ProSport
- Type: Online newspaper
- Owner: GÂNDUL MEDIA NETWORK SRL
- Editor: Andrei Trifan
- Founded: 2 July 1997
- Ceased publication: 6 December 2013
- Headquarters: Fabrica de Glucoză, nr. 21, parter, sector 2, București
- City: Bucharest
- Country: Romania
- Website: www.prosport.ro

= ProSport =

Romanian sports news outlet

ProSport was a daily Romanian newspaper. It was owned by the PubliMedia International. It was launched in July 1997 by the Media Pro, the biggest media trust in Eastern Europe.

==Overview==
In 2000, the newspaper had average sales of around 79,910 copies, dropping to 43,000 copies in 2009, and losing the lead in sports newspapers.

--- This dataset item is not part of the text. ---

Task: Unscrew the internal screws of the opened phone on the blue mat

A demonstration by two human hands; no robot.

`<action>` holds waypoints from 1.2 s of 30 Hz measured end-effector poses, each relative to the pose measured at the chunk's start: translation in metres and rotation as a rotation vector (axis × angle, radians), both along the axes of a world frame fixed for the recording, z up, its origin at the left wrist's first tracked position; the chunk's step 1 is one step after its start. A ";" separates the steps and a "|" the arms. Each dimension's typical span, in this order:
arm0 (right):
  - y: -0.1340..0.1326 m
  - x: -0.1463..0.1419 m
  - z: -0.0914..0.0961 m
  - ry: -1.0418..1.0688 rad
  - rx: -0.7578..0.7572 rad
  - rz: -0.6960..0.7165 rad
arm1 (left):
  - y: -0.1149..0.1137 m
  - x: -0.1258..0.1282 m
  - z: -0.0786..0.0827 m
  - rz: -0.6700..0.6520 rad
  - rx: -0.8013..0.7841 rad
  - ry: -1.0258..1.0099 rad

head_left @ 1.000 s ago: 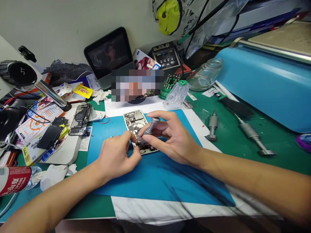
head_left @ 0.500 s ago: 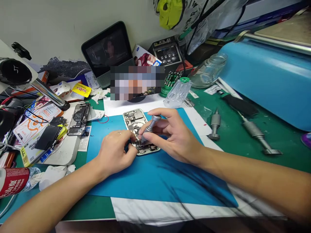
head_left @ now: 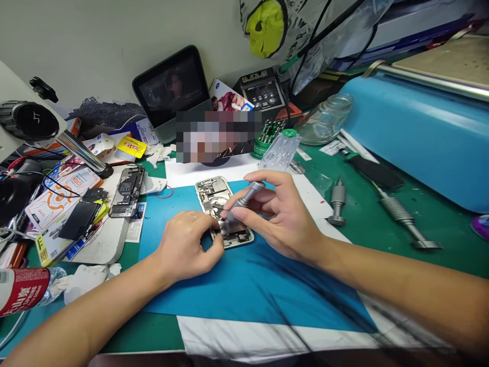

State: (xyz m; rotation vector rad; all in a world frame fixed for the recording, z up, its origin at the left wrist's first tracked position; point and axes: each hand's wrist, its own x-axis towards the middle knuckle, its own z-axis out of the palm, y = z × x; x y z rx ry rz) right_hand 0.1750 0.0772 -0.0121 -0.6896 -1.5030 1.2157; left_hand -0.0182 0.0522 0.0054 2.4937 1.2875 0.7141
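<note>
An opened smartphone (head_left: 214, 189) with its internal parts bare lies on the blue mat (head_left: 183, 300). My right hand (head_left: 280, 216) grips a grey metal screwdriver (head_left: 252, 194), which leans over the phone's lower half. The forefinger is on the driver's cap, the thumb and other fingers round its shaft; its tip is hard to make out. At the phone's lower left edge is my left hand (head_left: 191, 239), its fingers curled, with thumb and forefinger on the phone. Whether those fingertips also pinch something small is hidden.
Two more screwdrivers, a short one (head_left: 338, 201) and a long one (head_left: 401, 211), lie on the right. Behind the phone stand a clear plastic holder (head_left: 280, 150) and a green bit stand (head_left: 263, 148). Another opened phone (head_left: 128, 191), boxes and a bottle (head_left: 25, 290) crowd the left.
The screwdriver in my right hand tilts further to the right, and that hand has shifted slightly right. My left thumb has moved a little right along the phone. The view has shifted slightly.
</note>
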 end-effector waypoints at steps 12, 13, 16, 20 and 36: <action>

Although a wide range of sports was covered in the newspaper, football was given by far most of the coverage. The newspaper was divided into a variety of different sections such as: national football, international football, sports and special. It usually included 24 pages which use a 6-column format, but also printed editions of 32 pages devoted to some specific events.

In 2019 Gândul Media Network company took over the ProSport brand. Now, the sports website is part of ARCMEDIA and it is one of the most important and influential in Romania, having a trustworthy content.